[[ Supplied records, beginning ]]

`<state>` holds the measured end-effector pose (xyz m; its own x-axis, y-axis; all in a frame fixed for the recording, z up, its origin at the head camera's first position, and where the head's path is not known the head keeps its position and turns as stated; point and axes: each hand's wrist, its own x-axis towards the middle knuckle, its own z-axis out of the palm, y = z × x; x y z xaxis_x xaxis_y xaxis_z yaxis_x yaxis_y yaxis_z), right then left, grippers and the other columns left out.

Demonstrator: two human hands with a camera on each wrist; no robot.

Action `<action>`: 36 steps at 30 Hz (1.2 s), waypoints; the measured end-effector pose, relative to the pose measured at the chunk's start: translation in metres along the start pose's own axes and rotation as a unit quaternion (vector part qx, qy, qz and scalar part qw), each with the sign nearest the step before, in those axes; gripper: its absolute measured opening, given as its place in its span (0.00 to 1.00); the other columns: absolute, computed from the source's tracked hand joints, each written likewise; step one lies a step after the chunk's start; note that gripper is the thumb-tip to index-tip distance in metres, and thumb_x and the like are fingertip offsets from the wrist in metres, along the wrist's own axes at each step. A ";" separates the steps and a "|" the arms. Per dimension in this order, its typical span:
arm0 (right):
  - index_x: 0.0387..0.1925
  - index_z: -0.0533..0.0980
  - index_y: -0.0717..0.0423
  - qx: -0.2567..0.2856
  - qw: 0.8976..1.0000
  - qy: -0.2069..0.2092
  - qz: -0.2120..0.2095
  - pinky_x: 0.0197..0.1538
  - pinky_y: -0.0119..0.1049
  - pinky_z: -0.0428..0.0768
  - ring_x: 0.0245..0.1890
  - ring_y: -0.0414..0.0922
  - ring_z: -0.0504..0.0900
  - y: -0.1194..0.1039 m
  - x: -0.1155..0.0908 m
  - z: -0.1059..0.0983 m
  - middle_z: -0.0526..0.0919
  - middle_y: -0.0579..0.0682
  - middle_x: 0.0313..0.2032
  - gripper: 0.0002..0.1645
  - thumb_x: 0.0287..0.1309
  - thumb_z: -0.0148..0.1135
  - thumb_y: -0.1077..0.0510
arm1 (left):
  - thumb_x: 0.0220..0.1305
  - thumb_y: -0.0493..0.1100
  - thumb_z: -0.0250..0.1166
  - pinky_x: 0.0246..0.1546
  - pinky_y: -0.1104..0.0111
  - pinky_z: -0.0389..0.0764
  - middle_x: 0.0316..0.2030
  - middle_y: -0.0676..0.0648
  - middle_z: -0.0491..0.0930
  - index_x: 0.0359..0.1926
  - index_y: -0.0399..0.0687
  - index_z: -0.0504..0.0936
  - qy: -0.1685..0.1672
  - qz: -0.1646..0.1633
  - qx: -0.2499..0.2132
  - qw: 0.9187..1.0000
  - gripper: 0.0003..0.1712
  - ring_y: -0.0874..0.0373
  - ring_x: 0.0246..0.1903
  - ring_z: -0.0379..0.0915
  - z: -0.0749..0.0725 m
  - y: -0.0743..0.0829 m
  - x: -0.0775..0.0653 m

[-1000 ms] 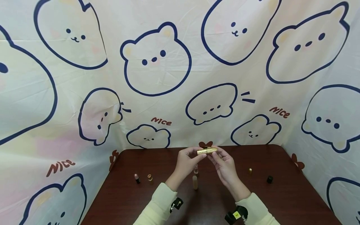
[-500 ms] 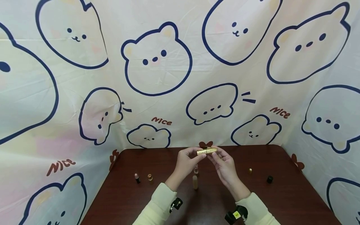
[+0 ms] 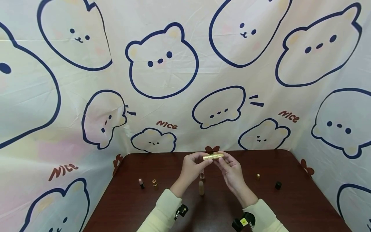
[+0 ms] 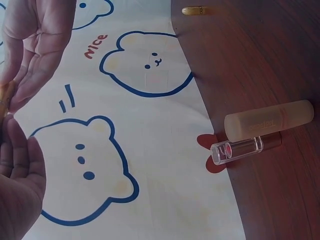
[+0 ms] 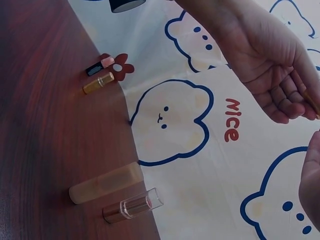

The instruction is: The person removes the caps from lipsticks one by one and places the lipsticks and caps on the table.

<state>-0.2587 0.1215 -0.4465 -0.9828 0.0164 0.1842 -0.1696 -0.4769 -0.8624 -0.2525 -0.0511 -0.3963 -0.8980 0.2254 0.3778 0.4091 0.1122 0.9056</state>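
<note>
A gold lipstick tube (image 3: pixel 213 156) lies almost level between my two hands, above the far part of the table. My left hand (image 3: pixel 192 165) pinches its left end between thumb and fingers. The right hand (image 3: pixel 232 169) grips the other end, its thumb under the tapered tip. A fine seam crosses the tube near its middle. Only a sliver of the gold tube (image 4: pixel 6 100) shows in the left wrist view; fingers hide most of it in the right wrist view.
Below the hands stand a frosted beige tube (image 3: pixel 201 188) and a clear-capped lipstick (image 3: pixel 202 175). To the left are a black-based pink lipstick (image 3: pixel 141 183) and a gold lipstick base (image 3: pixel 154 183). A small gold cap (image 3: pixel 258 176) and black cap (image 3: pixel 278 185) stand right.
</note>
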 end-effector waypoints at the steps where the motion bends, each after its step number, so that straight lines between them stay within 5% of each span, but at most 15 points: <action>1: 0.58 0.71 0.64 -0.002 1.000 -0.002 -0.001 0.56 0.38 0.74 0.54 0.45 0.79 0.000 0.000 0.000 0.74 0.57 0.58 0.22 0.64 0.61 0.61 | 0.60 0.37 0.69 0.19 0.73 0.77 0.30 0.44 0.82 0.44 0.35 0.84 0.000 -0.001 0.001 1.000 0.12 0.60 0.15 0.71 0.000 0.000 0.000; 7: 0.62 0.64 0.73 -0.013 1.000 -0.008 -0.007 0.56 0.38 0.74 0.53 0.45 0.80 0.002 0.000 -0.002 0.79 0.51 0.53 0.32 0.63 0.62 0.59 | 0.60 0.37 0.70 0.21 0.73 0.77 0.31 0.42 0.83 0.44 0.35 0.84 0.005 -0.004 0.011 1.000 0.12 0.58 0.17 0.72 0.001 0.001 -0.001; 19: 0.54 0.76 0.62 -0.008 0.999 0.002 -0.048 0.54 0.38 0.75 0.50 0.43 0.81 -0.002 0.001 -0.010 0.80 0.54 0.53 0.18 0.64 0.61 0.61 | 0.58 0.37 0.71 0.28 0.73 0.78 0.30 0.45 0.83 0.41 0.36 0.85 0.028 -0.005 0.014 0.999 0.11 0.57 0.26 0.75 -0.007 -0.002 -0.003; 25: 0.57 0.71 0.70 -0.010 0.999 -0.002 -0.051 0.54 0.38 0.76 0.49 0.43 0.81 -0.005 0.002 -0.014 0.82 0.50 0.50 0.24 0.64 0.61 0.60 | 0.58 0.37 0.71 0.30 0.73 0.77 0.30 0.44 0.82 0.40 0.36 0.85 0.034 -0.006 0.010 0.999 0.10 0.56 0.28 0.74 -0.012 -0.002 -0.004; 36: 0.52 0.77 0.63 0.000 0.999 0.011 -0.046 0.53 0.38 0.76 0.46 0.41 0.82 -0.001 0.000 -0.014 0.84 0.49 0.46 0.16 0.64 0.61 0.63 | 0.58 0.36 0.71 0.29 0.73 0.76 0.30 0.45 0.82 0.40 0.34 0.85 0.033 -0.012 -0.009 0.999 0.10 0.60 0.27 0.73 -0.015 -0.008 -0.005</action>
<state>-0.2597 0.1345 -0.4518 -0.9644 0.0795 0.2520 -0.2591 -0.4725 -0.8424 -0.2538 -0.0675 -0.4021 -0.9163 0.1582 0.3679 0.3854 0.0989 0.9174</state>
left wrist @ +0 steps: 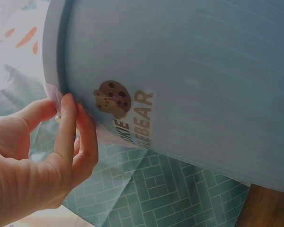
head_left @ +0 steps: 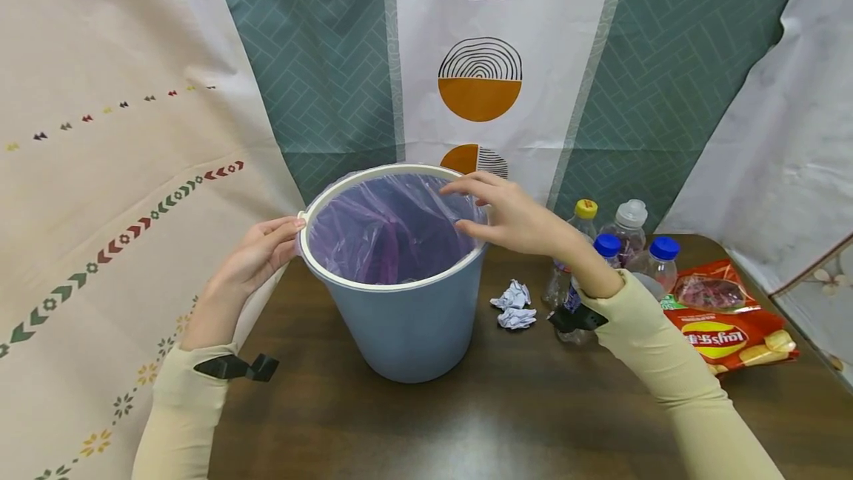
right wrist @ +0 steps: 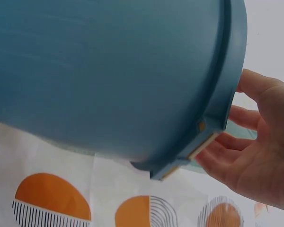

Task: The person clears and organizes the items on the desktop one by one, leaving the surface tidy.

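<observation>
A blue-grey trash can [head_left: 406,332] stands upright on the table, lined with a thin purple trash bag [head_left: 389,239] under a white ring at the rim [head_left: 386,288]. My left hand [head_left: 256,254] is at the left side of the rim. In the left wrist view, its thumb and fingers pinch the bag's edge [left wrist: 53,92] there, beside a cookie bear sticker [left wrist: 114,97]. Over the right part of the opening, my right hand [head_left: 509,217] hovers with fingers spread and holds nothing. The right wrist view shows its fingers beside the rim and a clip-like tab [right wrist: 184,153].
Two crumpled papers [head_left: 515,306] lie right of the can. Several plastic bottles [head_left: 626,232] with yellow, clear and blue caps stand beyond them, partly behind my right forearm. A red chip bag [head_left: 726,324] lies at far right. Patterned curtains [head_left: 320,58] hang around the table.
</observation>
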`<act>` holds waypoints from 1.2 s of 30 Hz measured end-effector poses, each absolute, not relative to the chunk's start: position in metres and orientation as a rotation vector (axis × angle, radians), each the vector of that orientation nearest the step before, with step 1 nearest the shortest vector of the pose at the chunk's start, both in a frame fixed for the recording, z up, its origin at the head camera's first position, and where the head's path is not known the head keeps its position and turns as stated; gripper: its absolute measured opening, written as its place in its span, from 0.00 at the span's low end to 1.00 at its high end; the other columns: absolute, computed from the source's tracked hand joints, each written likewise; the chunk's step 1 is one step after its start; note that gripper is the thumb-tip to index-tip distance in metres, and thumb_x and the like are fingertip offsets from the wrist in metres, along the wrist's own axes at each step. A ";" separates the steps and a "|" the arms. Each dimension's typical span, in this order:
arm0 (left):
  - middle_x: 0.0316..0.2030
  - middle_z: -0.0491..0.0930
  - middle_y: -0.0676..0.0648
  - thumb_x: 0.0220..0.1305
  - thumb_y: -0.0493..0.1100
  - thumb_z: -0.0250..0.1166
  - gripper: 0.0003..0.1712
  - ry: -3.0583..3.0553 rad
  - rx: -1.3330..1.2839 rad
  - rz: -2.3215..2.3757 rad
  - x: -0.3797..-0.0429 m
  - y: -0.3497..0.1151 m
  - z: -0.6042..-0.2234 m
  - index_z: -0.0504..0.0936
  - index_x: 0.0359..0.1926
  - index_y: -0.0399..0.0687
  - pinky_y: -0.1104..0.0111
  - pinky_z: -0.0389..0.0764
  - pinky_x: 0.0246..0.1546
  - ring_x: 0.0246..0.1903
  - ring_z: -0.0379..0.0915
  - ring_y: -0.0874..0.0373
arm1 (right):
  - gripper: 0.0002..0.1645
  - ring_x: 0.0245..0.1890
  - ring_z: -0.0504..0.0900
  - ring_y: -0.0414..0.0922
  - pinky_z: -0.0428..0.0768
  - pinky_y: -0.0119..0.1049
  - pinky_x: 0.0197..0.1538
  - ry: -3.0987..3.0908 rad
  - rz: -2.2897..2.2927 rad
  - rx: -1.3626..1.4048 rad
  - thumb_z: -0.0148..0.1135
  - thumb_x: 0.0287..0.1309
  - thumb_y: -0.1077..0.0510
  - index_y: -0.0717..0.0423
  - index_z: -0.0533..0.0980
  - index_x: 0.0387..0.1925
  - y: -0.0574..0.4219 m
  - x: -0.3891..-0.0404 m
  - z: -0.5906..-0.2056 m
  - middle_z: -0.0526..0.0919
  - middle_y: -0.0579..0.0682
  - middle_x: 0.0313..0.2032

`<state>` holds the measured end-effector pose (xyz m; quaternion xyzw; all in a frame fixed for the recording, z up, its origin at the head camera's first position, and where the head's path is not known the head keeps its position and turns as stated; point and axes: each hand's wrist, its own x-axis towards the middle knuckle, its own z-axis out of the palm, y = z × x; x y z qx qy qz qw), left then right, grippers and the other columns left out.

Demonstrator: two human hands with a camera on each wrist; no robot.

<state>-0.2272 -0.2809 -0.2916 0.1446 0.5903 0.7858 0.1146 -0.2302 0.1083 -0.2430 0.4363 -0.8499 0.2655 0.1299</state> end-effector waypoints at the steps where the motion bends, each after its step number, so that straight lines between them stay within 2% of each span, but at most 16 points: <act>1: 0.34 0.80 0.48 0.67 0.32 0.48 0.12 1.727 0.423 2.308 -0.227 -0.281 -0.292 0.79 0.40 0.39 0.77 0.83 0.36 0.32 0.81 0.63 | 0.26 0.48 0.72 0.47 0.79 0.42 0.49 -2.460 0.775 1.268 0.61 0.56 0.54 0.50 0.69 0.57 0.110 -0.231 -0.243 0.73 0.49 0.54; 5: 0.34 0.81 0.48 0.68 0.32 0.47 0.13 1.713 0.430 2.317 -0.227 -0.281 -0.292 0.79 0.40 0.39 0.77 0.83 0.36 0.32 0.81 0.63 | 0.23 0.48 0.73 0.48 0.79 0.41 0.46 -2.450 0.782 1.241 0.60 0.57 0.56 0.50 0.71 0.55 0.117 -0.232 -0.244 0.74 0.48 0.52; 10: 0.34 0.80 0.48 0.68 0.32 0.47 0.13 1.722 0.437 2.309 -0.227 -0.281 -0.291 0.79 0.41 0.39 0.77 0.83 0.36 0.32 0.81 0.63 | 0.21 0.50 0.74 0.46 0.81 0.40 0.49 -2.416 0.817 1.177 0.59 0.58 0.58 0.52 0.71 0.54 0.127 -0.233 -0.248 0.75 0.50 0.52; 17: 0.34 0.80 0.48 0.68 0.32 0.47 0.13 1.707 0.436 2.311 -0.227 -0.281 -0.292 0.79 0.40 0.39 0.78 0.83 0.36 0.32 0.81 0.63 | 0.23 0.47 0.76 0.48 0.82 0.44 0.46 -2.396 0.814 1.092 0.57 0.58 0.60 0.57 0.69 0.56 0.140 -0.233 -0.256 0.75 0.53 0.52; 24: 0.34 0.80 0.48 0.68 0.32 0.47 0.13 1.731 0.429 2.306 -0.226 -0.281 -0.292 0.80 0.40 0.40 0.78 0.83 0.36 0.32 0.81 0.63 | 0.24 0.45 0.78 0.49 0.84 0.44 0.43 -2.442 0.810 0.985 0.55 0.58 0.62 0.56 0.68 0.57 0.147 -0.232 -0.263 0.76 0.54 0.51; 36: 0.34 0.80 0.49 0.68 0.32 0.48 0.13 1.747 0.411 2.301 -0.226 -0.280 -0.291 0.80 0.40 0.41 0.78 0.83 0.36 0.32 0.81 0.63 | 0.31 0.45 0.79 0.50 0.84 0.42 0.42 -2.582 0.782 0.902 0.55 0.58 0.62 0.56 0.59 0.63 0.153 -0.225 -0.274 0.74 0.58 0.51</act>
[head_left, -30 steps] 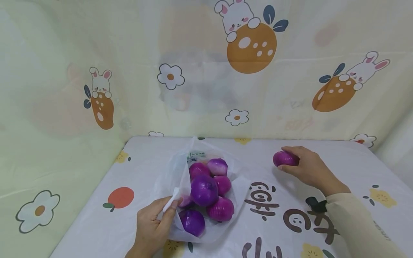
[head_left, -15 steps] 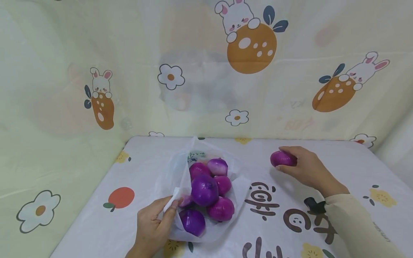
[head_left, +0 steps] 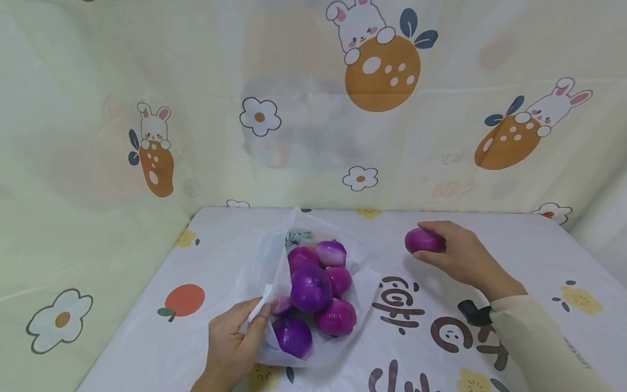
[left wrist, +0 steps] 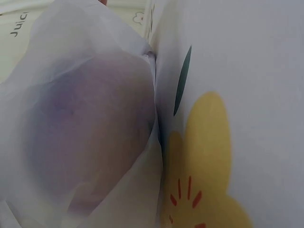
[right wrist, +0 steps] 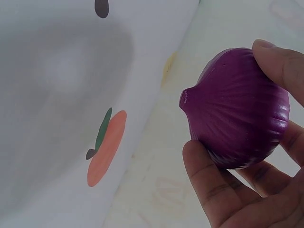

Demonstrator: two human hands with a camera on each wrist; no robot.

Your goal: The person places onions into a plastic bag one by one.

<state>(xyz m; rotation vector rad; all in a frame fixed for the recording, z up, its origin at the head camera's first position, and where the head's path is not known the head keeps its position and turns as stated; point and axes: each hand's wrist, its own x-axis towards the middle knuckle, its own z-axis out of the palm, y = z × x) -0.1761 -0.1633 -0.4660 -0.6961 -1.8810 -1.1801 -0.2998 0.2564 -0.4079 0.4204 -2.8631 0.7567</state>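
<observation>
A purple onion (right wrist: 240, 109) with a ribbed, glossy skin is gripped by my right hand (head_left: 458, 253), between thumb and fingers, over the right half of the table. To its left lies a thin white plastic bag (head_left: 360, 294), its mouth spread wide. Several purple onions (head_left: 311, 288) are heaped inside the bag. My left hand (head_left: 232, 340) pinches the bag's near-left edge between thumb and fingers. In the left wrist view the bag's film (left wrist: 90, 123) fills the left side, and a blurred round purple shape shows through it.
A white cloth (head_left: 220, 245) printed with fruit, flowers and lettering covers the table. Behind it and along the left hang pale curtains (head_left: 303, 136) with rabbit prints. A black strap (head_left: 474, 313) sits at the right sleeve's cuff.
My right hand has moved slowly left with the onion, a little closer to the bag. The left hand and the bag have stayed in place.
</observation>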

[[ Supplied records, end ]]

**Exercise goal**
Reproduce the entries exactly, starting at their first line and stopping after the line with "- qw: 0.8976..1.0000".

**Task answer**
`<state>` holds the measured end-effector pose (xyz m; its own x-axis, y-axis; all in a frame fixed for the recording, z up, its origin at the head camera's first position, and where the head's path is not known the head keeps its position and turns as stated; point and axes: each hand's wrist, its own x-axis towards the middle knuckle, its own z-axis out of the palm, y = z × x; x y z xaxis_x xaxis_y xaxis_z yaxis_x yaxis_y yaxis_z), right then left, grippers and the other columns left out.

Demonstrator: two human hands with a camera on each wrist; no robot.

Action `<action>`: 36 steps at 30 Hz (1.2 s), waypoints; the measured end-effector pose, relative to the pose measured at the chunk's start: translation in metres along the start pose's own axes and rotation as a unit quaternion (vector part qx, qy, qz and scalar part qw), each with the sign nearest the step before, in those axes; gripper: its absolute measured opening, given as its place in its span (0.00 to 1.00); the other columns: absolute, computed from the source's tracked hand joints, each written likewise; step one lies a step after the chunk's start; note that gripper is the thumb-tip to index-tip distance in metres, and thumb_x and the like are fingertip offsets from the wrist in metres, along the wrist's own axes at each step. A ";" separates the steps and a "|" the arms. Per dimension in this order, its typical span:
arm0 (right):
  - index_x: 0.0387..0.1925
  - index_z: -0.0533..0.0980
  - index_y: -0.0717..0.0423
  - qx: -0.2567..0.2856
  - qw: 0.8976..1.0000

Nothing further remains in this exercise.